◆ **Work to complete**: For each line in the records that contains "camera", make a copy.
--- Information provided ---
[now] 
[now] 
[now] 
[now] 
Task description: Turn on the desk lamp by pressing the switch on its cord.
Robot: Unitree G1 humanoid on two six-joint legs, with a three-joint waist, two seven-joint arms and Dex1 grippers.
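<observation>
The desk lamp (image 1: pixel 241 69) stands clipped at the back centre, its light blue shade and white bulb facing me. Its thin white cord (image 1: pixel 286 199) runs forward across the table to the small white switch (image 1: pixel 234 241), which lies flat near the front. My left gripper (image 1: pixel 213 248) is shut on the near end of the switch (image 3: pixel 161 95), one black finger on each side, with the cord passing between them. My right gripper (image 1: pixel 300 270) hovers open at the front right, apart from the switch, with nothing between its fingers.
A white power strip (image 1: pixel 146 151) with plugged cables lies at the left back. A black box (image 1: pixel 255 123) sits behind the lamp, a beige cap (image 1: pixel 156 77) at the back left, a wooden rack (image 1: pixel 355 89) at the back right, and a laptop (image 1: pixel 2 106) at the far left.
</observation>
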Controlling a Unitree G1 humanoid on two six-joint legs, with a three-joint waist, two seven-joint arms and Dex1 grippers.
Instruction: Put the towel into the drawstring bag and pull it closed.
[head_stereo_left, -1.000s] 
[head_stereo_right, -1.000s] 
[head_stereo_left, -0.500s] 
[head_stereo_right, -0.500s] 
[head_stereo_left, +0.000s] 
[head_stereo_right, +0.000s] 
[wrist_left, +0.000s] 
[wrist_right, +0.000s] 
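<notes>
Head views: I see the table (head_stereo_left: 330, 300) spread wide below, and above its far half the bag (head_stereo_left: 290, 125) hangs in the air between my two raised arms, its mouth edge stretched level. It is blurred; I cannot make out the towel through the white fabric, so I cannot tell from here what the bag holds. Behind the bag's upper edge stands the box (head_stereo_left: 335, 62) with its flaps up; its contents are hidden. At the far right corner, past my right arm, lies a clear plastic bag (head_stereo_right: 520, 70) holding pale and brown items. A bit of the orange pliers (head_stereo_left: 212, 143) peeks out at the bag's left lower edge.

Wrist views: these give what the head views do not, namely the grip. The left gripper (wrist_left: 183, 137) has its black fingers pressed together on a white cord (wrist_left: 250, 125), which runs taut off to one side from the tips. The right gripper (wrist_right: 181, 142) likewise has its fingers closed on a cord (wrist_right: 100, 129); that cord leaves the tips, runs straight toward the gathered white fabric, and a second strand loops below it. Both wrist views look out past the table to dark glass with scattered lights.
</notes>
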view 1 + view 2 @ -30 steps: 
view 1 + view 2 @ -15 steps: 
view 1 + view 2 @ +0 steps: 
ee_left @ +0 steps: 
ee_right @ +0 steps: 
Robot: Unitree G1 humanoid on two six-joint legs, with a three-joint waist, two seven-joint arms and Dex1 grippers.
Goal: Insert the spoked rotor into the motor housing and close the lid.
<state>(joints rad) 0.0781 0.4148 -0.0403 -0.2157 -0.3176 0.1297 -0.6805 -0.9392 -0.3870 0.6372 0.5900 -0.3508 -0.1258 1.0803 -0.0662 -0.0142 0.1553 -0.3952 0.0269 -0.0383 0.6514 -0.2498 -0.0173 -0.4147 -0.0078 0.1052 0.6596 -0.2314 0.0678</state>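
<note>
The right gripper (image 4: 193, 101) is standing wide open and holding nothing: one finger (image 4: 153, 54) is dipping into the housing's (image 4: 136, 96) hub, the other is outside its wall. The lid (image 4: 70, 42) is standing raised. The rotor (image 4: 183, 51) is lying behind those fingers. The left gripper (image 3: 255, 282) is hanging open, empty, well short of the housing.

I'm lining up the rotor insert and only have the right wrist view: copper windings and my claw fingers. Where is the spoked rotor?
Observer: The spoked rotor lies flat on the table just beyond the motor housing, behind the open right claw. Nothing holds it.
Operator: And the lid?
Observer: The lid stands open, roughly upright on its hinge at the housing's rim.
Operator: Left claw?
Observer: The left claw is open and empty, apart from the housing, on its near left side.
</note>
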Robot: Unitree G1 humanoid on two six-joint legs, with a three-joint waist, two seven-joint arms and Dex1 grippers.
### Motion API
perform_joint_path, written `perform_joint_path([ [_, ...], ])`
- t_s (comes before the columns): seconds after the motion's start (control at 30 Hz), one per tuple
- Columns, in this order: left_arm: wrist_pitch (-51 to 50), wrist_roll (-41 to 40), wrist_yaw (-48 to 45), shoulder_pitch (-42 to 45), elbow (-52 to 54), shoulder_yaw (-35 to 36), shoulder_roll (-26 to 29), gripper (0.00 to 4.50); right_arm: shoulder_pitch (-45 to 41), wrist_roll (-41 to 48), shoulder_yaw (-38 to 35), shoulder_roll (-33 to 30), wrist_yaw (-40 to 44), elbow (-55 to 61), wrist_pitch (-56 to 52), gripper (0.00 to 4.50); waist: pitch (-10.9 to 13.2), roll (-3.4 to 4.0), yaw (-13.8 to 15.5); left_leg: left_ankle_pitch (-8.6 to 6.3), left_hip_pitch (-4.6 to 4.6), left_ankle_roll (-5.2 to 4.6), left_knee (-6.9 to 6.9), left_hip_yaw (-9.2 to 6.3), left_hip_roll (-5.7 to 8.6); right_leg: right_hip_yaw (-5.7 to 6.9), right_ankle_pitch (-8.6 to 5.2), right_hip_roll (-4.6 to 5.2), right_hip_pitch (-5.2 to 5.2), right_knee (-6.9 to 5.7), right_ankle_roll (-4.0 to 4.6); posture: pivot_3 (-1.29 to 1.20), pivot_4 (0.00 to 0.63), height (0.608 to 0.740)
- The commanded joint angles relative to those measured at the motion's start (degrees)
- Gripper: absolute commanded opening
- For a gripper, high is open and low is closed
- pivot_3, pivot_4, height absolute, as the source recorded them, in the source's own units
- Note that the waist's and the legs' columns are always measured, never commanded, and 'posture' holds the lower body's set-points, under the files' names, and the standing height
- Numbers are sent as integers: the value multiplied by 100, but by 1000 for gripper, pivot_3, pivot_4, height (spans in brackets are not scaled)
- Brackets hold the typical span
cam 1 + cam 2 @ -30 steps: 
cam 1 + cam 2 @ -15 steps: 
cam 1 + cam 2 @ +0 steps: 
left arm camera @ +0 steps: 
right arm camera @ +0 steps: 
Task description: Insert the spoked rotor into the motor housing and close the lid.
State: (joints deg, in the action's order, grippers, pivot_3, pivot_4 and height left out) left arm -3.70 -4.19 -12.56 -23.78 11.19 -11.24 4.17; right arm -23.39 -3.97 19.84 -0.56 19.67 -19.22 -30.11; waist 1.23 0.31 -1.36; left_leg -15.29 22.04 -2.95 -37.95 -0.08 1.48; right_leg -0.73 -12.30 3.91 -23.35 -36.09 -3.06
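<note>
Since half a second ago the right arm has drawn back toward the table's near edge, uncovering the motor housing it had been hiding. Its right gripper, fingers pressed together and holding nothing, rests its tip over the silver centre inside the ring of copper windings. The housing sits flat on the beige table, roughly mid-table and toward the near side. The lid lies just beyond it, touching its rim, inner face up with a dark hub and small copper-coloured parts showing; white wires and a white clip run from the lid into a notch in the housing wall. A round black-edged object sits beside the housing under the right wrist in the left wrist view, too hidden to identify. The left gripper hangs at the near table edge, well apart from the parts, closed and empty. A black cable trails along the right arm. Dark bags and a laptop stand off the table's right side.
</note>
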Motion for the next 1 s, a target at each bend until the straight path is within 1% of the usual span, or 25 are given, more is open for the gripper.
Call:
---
◆ **Final answer**:
left arm camera @ +0 steps: 
right arm camera @ +0 steps: 

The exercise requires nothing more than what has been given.